HENRICO, Va. (WWBT) - The family of a Henrico Marine Corps veteran is thanking the community for the response in helping fulfill their loved one’s wish.
In January Kevin Maze, 61, was diagnosed with stage four esophageal cancer with metastasis to his liver.
Due to his diagnosis Maze was unable to fix his rotting deck himself, which is why his sister, Melissa Seiler contacted 12 On Your Side.
“He prides his house, his property, his car,” she said in June. “He has pride in that. Knowing that it is in disrepair really bothers him.”
On June 17, roughly a week and a half after Maze’s story aired, he passed away.
"Whoever may be here next will be able to enjoy it (the deck) as much as he and Jane did," Seiler said.
Repairing Maze’s deck, a place where he spent countless hours with his late wife feeding the squirrels, was one of his last wishes. Thursday, it was fulfilled.
“Even though we’re not directly helping Kevin at this point we’re still helping his family,” said James Roberson, Executive Director of 516 Project. “[We’re] still able to make a difference in their lives, so to us that’s still a win.”
516 Project was one of the dozens of non-profits, contracting companies and community members who offered to help Maze.
“He was amazed,” Seiler said. “He was very taken back at first. [He couldn’t] believe we had that much response.”
Seiler went with the non-profit based on a connection she felt described Kevin as best as possible.

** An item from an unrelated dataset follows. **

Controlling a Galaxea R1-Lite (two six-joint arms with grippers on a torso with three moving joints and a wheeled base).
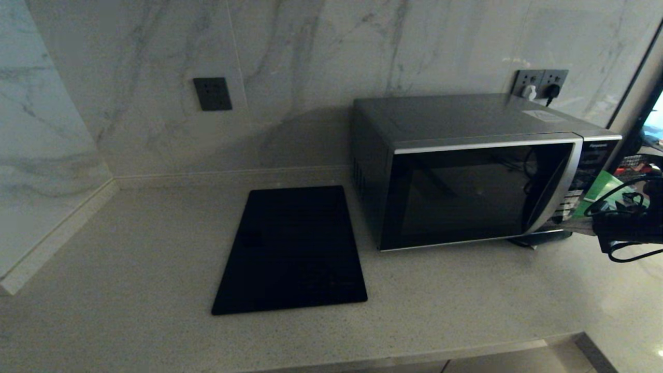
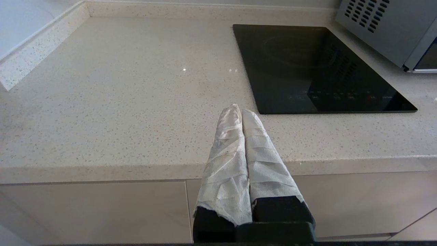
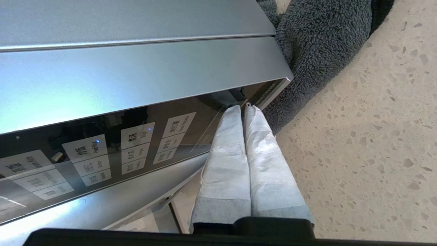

"It's based off of Matthew 5:16 which states, essentially, go forth and shine your light in the world,” she said. “That was kind of Kevin's thing too."
“The whole point of our ministry is to love and serve people,” Roberson said. “So when my friend sent me the story y’all did… you could tell this was a serious need that they had to be able to take care of their family member.”
With the help of Fabling Built, the once rotted wood was pitched for something brand new.
“We ask the question what can I do,” said Casey Fabling, owner of Fabling Built. “Is there something I can do? It’s always helpful when there’s something that we know that we can do, that we’re able to do it.”
The project was also a teaching opportunity.
“We’re using this as an opportunity to train one of our apprentices and one of our foremen just to give them a clear understanding of this is how you do this,” Fabling said.
While Kevin won’t be able to enjoy this new deck, his family is grateful for the community response.
“It just shows that our community is really there,” Seiler said. “That people truly do care about others. It refreshes your feeling about humanity.”
Per Maze’s request, his family plans to sell the house in the future, but not without enjoy the deck in Maze’s memory first.
“I know he’s smiling,” Seiler said. “I know he’s smiling and he’s happy.”